Melancholy seeps in. Früher saß ich mit Heft und Stift an Strandcafés und schrieb, versunken in meinen Milchkaffee, heute hacke ich ins iPhone. Schöne, neue Welt. Nicht. Ich vermisse meine Hefte. Und das Schreiben darin. Auch wenn mir bewusst ist, dass ich sogar mit der iPhone-“Tastatur” heute schneller bin als mit einem Stift. Vor allem ausdauernder. Das kennt man, zehn Jahre Tastatur, und schwupps! kann man keinen Stift mehr ordentlich in der Hand halten. Bei der Hälfte der Seite tut mir schon die Hand weh. Von der Handschrift ganz zu schweigen. Ich könnte glatt als Arzt durchgehen.

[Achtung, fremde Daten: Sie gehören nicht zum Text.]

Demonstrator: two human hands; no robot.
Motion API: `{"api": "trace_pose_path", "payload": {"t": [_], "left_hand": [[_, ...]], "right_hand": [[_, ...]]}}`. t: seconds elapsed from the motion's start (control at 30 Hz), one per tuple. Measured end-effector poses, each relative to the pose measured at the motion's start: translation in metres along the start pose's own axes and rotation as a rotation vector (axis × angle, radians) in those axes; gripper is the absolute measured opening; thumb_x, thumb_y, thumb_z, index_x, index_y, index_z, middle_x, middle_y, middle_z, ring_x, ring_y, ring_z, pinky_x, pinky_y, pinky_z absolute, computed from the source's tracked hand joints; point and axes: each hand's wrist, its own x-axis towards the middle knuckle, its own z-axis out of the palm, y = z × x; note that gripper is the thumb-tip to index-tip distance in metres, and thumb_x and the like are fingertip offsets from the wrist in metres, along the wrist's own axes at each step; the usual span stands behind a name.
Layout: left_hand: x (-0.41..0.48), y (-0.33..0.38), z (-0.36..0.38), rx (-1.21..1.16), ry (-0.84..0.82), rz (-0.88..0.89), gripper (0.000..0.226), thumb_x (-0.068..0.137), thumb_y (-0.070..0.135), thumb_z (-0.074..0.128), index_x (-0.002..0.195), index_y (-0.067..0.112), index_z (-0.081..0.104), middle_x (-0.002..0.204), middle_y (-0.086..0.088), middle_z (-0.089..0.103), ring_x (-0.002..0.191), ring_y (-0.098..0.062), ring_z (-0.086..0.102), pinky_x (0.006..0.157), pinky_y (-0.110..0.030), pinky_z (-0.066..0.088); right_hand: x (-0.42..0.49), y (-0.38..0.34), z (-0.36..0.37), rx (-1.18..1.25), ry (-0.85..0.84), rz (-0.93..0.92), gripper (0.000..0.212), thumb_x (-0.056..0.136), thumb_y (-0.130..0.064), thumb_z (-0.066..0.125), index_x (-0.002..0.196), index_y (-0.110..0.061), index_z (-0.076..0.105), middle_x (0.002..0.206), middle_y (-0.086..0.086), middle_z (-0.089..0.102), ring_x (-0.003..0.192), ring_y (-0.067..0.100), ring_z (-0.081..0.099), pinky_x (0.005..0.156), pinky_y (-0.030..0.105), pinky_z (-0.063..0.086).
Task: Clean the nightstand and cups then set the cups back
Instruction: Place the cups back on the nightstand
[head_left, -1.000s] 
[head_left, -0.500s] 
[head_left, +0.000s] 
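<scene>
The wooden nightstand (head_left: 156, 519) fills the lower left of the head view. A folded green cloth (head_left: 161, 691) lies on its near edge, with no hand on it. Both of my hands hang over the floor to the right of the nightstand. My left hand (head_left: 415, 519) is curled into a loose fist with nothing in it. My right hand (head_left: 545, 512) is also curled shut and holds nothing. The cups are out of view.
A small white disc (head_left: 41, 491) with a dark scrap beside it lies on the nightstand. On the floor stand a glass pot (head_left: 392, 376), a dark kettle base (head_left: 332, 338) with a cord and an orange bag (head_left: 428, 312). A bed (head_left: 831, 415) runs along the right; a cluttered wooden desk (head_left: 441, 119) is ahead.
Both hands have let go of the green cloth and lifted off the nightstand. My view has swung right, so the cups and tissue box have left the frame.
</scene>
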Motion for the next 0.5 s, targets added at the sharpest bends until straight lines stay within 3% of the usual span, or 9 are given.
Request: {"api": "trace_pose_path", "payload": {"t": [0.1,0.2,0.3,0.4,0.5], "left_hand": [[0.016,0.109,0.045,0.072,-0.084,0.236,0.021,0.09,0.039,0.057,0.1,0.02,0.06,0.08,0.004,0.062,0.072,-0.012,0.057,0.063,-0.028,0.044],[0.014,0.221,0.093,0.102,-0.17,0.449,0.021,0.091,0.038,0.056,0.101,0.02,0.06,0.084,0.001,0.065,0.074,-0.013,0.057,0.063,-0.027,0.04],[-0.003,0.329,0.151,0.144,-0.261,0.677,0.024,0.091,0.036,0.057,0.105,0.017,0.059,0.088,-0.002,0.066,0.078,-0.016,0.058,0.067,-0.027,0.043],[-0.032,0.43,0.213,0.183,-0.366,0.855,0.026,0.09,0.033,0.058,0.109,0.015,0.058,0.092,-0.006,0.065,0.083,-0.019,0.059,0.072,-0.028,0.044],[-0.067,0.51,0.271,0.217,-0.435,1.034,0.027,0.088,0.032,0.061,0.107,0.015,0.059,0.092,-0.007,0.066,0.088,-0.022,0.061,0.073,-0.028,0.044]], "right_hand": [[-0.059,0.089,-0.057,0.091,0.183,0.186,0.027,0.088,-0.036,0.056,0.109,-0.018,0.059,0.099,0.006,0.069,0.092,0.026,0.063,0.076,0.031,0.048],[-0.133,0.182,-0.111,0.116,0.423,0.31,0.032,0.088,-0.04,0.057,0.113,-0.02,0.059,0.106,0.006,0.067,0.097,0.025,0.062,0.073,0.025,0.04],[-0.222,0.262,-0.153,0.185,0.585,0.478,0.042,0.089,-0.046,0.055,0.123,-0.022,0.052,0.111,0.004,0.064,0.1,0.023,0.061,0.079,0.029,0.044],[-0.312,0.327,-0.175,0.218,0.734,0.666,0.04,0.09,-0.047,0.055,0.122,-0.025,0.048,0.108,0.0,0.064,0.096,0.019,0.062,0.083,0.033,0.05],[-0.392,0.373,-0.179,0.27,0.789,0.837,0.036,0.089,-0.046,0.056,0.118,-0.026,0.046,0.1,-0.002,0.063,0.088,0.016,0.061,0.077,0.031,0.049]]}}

Hihi, im dunklen Haar beginnt sich eine Lichtung abzuzeichnen.
So, halb neun, es wird lauter im Speisesaal, wühliger, wie Melly sagt. Immer mehr Menschen drängen an den gedeckten Theken, vor der Nespresso-Maschine hat sich sogar eine Schlange gebildet. Schon interessant, das Verhalten der Urlauber zu beobachten. Stammplätze kristallisieren sich heraus. Die deutsche Großfamilie sitzt mit Vorliebe rechts außen, die polnische Kleinfamilie hinten Mitte, das ältere deutsche Ehepaar mittendrin. Ich verstehe das ja durchaus, auch wir haben unsere Lieblingsecken. Ich find’s nur bemerkenswert bis lustig. Der Mensch ist halt ein Gewohnheitstier.
Nun ist er weg. Schade irgendwie.
Mein Kaffee ist alle, ich sollte langsam mal (“Kommen Sie bitte langsam zum Ende” hallt es in meinen Kopf. Huch, woher kommt DAS denn? Prüfungssituation, geh weg, ich bin im Urlaub!). Wo war ich? Ach ja, zum Ende kommen. Na dann.